Politics

Executive Indecision

Republican voters say they want someone with strong executive experience. So why are they voting for Rick Santorum?

Republican presidential candidate Rick Santorum addresses an election night party in Steubenville, Ohio, March 6, 2012.

Rick Santorum has been succeeding despite a lack of executive experience

JIM WATSON/AFP/Getty Images.

In 2008, Republicans argued that Barack Obama couldn’t be an effective president because he had never run anything. Since his inauguration, they have never let go of this argument. In a typical exchange during the BP oil spill, Sean Hannity and GOP strategist Ed Gillespie agreed that the feeling America was on the wrong track could be traced “back to the fact that [Obama] doesn’t have executive experience.” Indeed, when Rick Santorum was praising Sarah Palin as a vice presidential pick in 2008 at a speech at Ave Maria (yes, the same speech where he talked about Satan), he cited her executive experience as Alaska’s governor for why she was more qualified than Barack Obama. 

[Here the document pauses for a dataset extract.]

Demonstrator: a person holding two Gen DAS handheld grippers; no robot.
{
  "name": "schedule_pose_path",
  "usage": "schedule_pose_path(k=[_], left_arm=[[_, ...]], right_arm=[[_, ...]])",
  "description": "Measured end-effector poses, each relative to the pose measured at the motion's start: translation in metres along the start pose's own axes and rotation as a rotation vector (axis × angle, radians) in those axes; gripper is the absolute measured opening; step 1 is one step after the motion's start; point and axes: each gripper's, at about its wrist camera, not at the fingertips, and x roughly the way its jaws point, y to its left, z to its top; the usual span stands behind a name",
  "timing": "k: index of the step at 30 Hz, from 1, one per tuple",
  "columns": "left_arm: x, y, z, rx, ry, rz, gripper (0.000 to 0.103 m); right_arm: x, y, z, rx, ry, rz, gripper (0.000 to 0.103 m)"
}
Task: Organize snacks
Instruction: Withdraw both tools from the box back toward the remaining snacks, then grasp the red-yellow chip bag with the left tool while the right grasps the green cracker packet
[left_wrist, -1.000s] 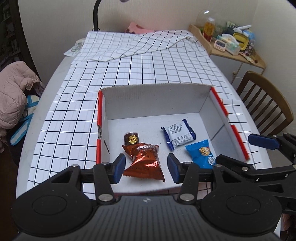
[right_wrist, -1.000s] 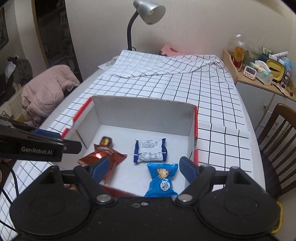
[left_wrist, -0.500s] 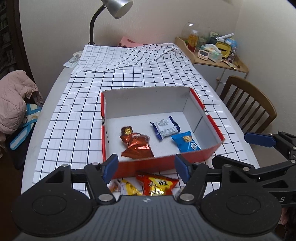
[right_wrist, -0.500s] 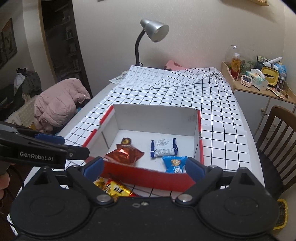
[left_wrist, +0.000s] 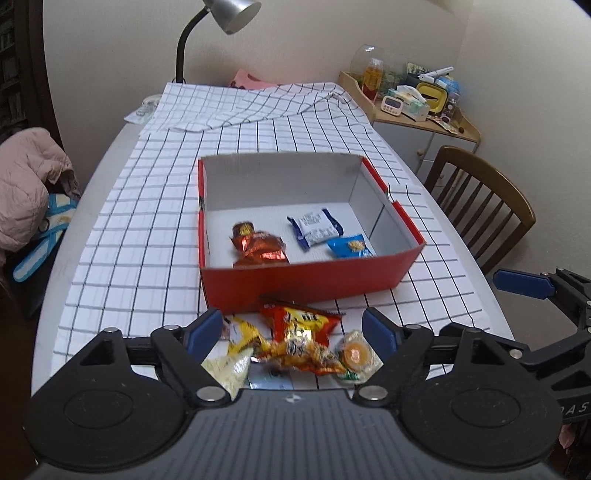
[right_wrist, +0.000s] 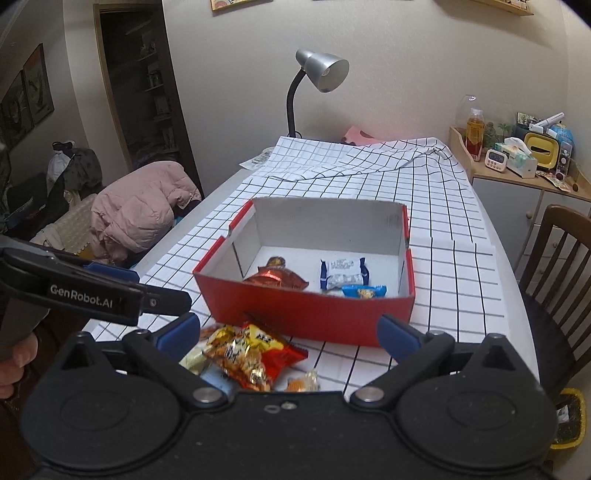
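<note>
A red box (left_wrist: 303, 284) (right_wrist: 306, 314) with a white inside stands on the checked tablecloth. In it lie an orange foil pack (left_wrist: 258, 247) (right_wrist: 277, 277), a white-and-blue pack (left_wrist: 314, 229) (right_wrist: 343, 273) and a small blue pack (left_wrist: 349, 247) (right_wrist: 364, 291). Loose snacks lie in front of the box: a red-orange bag (left_wrist: 299, 332) (right_wrist: 255, 350), a yellow pack (left_wrist: 240, 336) and a round sweet (left_wrist: 354, 354). My left gripper (left_wrist: 291, 332) hangs over this pile, its jaws opening, gripping nothing. The jaws of my right gripper (right_wrist: 288, 332) are opening too, with nothing held.
A desk lamp (right_wrist: 317, 74) stands at the table's far end by a folded cloth (left_wrist: 240, 107). A wooden chair (left_wrist: 480, 199) is on the right, a cluttered side cabinet (right_wrist: 517, 166) behind it. A pink jacket (right_wrist: 140, 210) lies to the left.
Both grippers have drawn back from over the box to the near side of it, and both have opened wider. The loose snacks in front of the box have come into view.
</note>
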Motion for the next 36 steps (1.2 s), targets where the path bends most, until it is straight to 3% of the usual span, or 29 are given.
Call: schedule_pose_path(k=[8, 18, 27, 36], left_arm=[[0.016, -0.003, -0.023, -0.007, 0.048, -0.036, 0.089], [0.057, -0.009, -0.039, 0.01, 0.129, 0.034, 0.089], [0.093, -0.022, -0.031, 0.063, 0.159, 0.088, 0.089], [0.126, -0.026, -0.023, 0.089, 0.198, 0.136, 0.089]], right_arm=[[-0.001, -0.003, -0.036, -0.015, 0.033, -0.002, 0.102], [0.03, -0.012, -0.086, -0.102, 0.147, -0.011, 0.1], [0.048, -0.016, -0.094, -0.154, 0.218, 0.027, 0.096], [0.078, -0.013, -0.104, -0.243, 0.301, 0.042, 0.086]])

Parties out of power often nominate candidates who dominate in the areas where the incumbents are weak. So if you were a betting person, you’d put the college fund on Republicans nominating a candidate with executive experience. That was partially what made Mitt Romney such an attractive candidate for Republicans to run against Obama. He not only has executive experience, he has a lot of it. And he has executive experience in turning things around, a useful attribute when there is a large perception the country needed a change of direction. The passion for executive experience is also what makes the Santorum boomlet so unexpected. Like Barack Obama, he has no executive experience.

George W. Bush famously called himself the “decider,” to a lot of snickering. But, to be fair, it did accurately sum up what a commander-in-chief does. A president faces few easy decisions; if a decision is easy, it gets made at lower levels. So it stands to reason that if we’re looking for a person to fill a decision-making post, we might want to consider someone who has built an organization, made it work efficiently, and made tough decisions when the stakes are high. That’s why when Fox News asked Republican voters in January whether executive experience was important, 88 percent said it was.

Of course, this line of argument assumes that voters behave in a logical fashion, which they don’t. Republican voters consistently say they want a candidate who can beat Obama and who understands the economy. By a large majority, they think Mitt Romney is that candidate. Still, large numbers of these very same people are voting for Santorum. 

This frustrates Romney, who at times struggles to remind voters what this election is all about. “What do you want in your next president?” Romney asked at a rally just before the Michigan primary. “What do want him to be able to do? I believe you want him to create jobs and get this economy going again. … I hope you recognize the best way to get this economy going is to have somebody who’s actually had a job in the real economy to get it going, and I have.”

I hope you recognize …

It’s as if Romney was trying to focus the voters on first principles. This is an election about the economy, and you value executive experience—I know about the former and have a lot of the latter, so golly, what’s the problem? 

That logic is the message of Romney’s latest ad in Illinois attacking Rick Santorum. “He’s never run a business or a state,” says the narrator who calls Santorum “another economic lightweight,” presumably referring to that other person who lacked executive experience, President Obama.

Rick Santorum, not surprisingly, is no longer making as much of executive experience. When an Iowa voter asked him about his lack of executive experience ahead of that state’s caucus, Santorum argued that legislative experience was what a president really needed. “The experience Governor Romney keeps touting out there is not the experience you need to be president,” he said. “A CEO directs people to do what the CEO thinks is right to do and those people work in his chain of command. Senators and congressmen don’t work for the president. You’ve got to work with people, not order people.” When Santorum cites his national security experience, he is referring to his eight years managing legislation on the Armed Services committee. 

The former Pennsylvania senator is making the best case he can, and voters may be buying it. Though he has none of the experience they once prized, in the latest CBS/New York Times poll of Republicans, Santorum scored close to his rivals when voters were asked whether the candidates could handle the duties of commander-in-chief. One reason that Santorum is doing well despite his lack of executive experience is that he does well with voters who want a president to share their values and take clear stands on social issues. Executive decision making isn’t so important when it comes to these issues. 

While almost all presidents had some kind of executive background, our greatest president, Abraham Lincoln, was one of the few presidents who didn’t have any. Santorum has compared himself to Ronald Reagan, but no candidate can get away with comparing himself to Lincoln without being laughed off the stage. (Candidate Obama once tried and was rightly mocked—and later, even mocked himself.) The best comparison Santorum can make for a senator who didn’t have executive experience but was able to make decisions is Barack Obama. Since he’s trying to run Obama out of office, that’s obviously not a comparison he wants to make.